Robert Lorenz (born October 2, 1963) is an American television anchor. He is the primary studio host on the YES Network, and hosts the New York Yankees pregame and postgame shows on YES telecasts, as well as Brooklyn Nets pregame and postgame shows for cablecasts. Lorenz also hosts other shows on YES, including Yankees Hot Stove, a show that tracks the offseason movement of the Yankees and the rest of the teams in MLB. Lorenz has done play-by-play of YES Network's coverage of NCAA football as well as Staten Island Yankees games.

==Career==
===Early career===
Lorenz worked for KIEM-TV in Eureka and WPTV-TV in West Palm Beach. He later joined CNN Sports Illustrated. Also, he worked for TBS and TNT hosting various sporting event studio shows. Lorenz hosted CNN's weekly baseball show, CNN's College Football Preview, College Basketball Preview, College Coach's Corner, and CNN's NFL Preview. He was also a back-up host on Inside the NBA on TNT.

===YES Network===
He hosts the New York Yankees Pre-Game Show and the New York Yankees Post-Game Show for New York Yankees telecasts on YES, as well as pregame and postgame shows for Brooklyn Nets cablecasts. Lorenz also hosts other shows on YES, including Yankees Hot Stove, a show that tracks the offseason movements of the Yankees and the rest of the teams in the major leagues. He has also done play-by-play of Staten Island Yankees games and, in 2008, began working play-by-play on Yankees spring training games, which he continued in March 2009. During the 2010 season, Lorenz worked play-by-play for the first time during the regular season, against the Toronto Blue Jays and Seattle Mariners.

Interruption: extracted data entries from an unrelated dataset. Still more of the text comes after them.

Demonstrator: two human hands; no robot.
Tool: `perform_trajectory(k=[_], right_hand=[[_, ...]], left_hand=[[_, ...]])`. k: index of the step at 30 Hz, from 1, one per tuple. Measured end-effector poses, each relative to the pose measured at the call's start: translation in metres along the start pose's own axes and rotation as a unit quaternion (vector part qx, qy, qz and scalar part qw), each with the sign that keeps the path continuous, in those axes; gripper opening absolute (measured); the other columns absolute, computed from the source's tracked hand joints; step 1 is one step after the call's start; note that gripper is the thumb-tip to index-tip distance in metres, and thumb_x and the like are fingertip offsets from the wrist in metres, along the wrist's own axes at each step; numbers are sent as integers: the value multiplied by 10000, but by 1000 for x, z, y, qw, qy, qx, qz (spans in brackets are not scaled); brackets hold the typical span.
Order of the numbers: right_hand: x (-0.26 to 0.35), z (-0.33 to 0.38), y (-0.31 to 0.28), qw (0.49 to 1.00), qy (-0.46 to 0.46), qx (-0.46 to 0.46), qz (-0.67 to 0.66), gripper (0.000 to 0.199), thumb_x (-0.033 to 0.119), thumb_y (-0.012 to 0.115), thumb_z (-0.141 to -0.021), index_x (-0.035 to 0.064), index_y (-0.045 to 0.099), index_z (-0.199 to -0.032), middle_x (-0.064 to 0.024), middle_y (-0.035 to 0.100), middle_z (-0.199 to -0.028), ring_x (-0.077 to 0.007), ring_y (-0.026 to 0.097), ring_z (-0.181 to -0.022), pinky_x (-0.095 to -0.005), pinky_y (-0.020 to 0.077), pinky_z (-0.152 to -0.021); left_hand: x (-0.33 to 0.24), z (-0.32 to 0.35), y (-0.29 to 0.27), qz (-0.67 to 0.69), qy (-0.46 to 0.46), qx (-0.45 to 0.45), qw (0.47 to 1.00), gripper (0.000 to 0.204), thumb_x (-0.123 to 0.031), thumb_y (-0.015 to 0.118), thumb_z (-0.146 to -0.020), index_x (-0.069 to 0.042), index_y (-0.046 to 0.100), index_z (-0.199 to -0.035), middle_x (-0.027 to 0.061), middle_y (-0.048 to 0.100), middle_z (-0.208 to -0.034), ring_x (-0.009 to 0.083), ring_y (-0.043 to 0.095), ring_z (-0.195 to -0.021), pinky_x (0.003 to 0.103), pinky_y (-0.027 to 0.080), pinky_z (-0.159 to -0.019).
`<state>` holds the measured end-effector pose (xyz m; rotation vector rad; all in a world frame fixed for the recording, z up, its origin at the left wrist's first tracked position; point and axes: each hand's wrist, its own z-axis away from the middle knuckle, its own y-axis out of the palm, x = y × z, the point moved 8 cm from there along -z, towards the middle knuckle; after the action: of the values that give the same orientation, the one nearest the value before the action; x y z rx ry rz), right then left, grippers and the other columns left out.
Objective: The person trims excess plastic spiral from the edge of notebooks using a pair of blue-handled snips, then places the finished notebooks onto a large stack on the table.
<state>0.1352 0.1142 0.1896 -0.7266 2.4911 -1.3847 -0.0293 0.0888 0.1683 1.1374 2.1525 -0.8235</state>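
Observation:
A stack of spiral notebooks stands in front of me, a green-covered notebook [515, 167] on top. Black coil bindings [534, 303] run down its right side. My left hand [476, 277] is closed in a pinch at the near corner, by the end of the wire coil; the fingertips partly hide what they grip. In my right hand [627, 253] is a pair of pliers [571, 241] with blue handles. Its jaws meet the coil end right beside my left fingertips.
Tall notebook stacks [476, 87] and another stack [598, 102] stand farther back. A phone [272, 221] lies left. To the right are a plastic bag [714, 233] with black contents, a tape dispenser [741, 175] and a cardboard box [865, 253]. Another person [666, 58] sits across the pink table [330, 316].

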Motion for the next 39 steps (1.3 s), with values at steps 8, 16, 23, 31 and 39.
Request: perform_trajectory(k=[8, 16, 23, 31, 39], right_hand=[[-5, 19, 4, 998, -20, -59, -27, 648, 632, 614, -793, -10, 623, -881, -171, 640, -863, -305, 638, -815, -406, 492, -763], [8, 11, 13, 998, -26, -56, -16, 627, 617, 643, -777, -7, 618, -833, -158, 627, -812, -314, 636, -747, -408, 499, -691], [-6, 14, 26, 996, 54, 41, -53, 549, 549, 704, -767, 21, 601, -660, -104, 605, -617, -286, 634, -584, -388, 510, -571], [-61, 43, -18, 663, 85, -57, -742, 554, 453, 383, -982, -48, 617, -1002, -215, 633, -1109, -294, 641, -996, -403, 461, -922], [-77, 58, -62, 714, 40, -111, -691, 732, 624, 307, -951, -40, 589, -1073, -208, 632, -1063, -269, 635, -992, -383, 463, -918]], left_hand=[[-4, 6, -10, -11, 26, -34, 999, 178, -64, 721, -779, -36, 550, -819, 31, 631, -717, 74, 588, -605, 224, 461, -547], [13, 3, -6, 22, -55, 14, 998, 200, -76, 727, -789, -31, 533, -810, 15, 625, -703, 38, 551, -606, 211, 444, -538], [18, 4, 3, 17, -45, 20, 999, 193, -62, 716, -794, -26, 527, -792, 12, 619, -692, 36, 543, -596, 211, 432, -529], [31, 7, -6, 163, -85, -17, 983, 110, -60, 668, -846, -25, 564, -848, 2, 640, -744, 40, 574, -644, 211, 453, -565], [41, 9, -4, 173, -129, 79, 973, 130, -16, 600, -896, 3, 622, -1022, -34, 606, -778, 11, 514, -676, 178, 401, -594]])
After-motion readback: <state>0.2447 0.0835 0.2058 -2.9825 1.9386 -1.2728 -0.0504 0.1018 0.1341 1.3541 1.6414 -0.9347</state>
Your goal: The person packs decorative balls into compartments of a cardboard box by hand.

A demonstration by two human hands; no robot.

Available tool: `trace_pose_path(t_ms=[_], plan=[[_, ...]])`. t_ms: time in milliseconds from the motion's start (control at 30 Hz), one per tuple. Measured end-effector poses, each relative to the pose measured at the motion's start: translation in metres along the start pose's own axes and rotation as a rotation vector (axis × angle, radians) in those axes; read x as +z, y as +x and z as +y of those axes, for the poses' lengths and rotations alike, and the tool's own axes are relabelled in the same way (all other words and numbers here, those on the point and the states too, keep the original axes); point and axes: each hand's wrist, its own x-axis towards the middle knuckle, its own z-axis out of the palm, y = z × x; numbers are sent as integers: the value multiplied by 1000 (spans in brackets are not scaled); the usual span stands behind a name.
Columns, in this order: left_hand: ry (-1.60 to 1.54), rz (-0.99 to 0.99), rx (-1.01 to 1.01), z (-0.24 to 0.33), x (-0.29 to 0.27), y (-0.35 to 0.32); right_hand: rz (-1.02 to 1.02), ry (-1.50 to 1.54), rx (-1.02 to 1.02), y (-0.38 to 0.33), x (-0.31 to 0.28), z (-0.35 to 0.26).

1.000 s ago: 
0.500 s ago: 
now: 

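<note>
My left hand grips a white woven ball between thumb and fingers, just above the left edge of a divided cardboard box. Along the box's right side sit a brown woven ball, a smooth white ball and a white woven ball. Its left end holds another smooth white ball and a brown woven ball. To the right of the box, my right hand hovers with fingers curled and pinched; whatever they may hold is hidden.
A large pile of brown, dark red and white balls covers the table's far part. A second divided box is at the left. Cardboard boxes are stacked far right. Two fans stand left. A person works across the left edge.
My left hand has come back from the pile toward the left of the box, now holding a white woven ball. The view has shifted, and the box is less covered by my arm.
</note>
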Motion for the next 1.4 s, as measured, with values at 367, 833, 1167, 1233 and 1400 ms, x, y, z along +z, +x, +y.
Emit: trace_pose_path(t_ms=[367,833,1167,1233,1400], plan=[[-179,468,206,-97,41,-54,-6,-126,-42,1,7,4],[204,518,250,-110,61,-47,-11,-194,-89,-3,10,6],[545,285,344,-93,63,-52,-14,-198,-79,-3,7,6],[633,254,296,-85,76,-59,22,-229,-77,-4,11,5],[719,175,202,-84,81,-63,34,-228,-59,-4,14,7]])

Lorenz previously hosted Yogi and a Movie, where he watched baseball-related movies with Hall of Fame catcher Yogi Berra, and hosted This Week in Football, a show focusing on the New York Giants and New York Jets, as well as the rest of the NFL, for six years. He has also been a fill-in host on the interview show CenterStage.

Since John Sterling’s retirement, Lorenz has hosted Yankees Classics on the YES Network.

==Personal life==
Lorenz briefly attended California State Polytechnic University, Pomona where he played baseball before transferring to the University of Southern California in Los Angeles. He holds a degree in broadcast journalism from USC.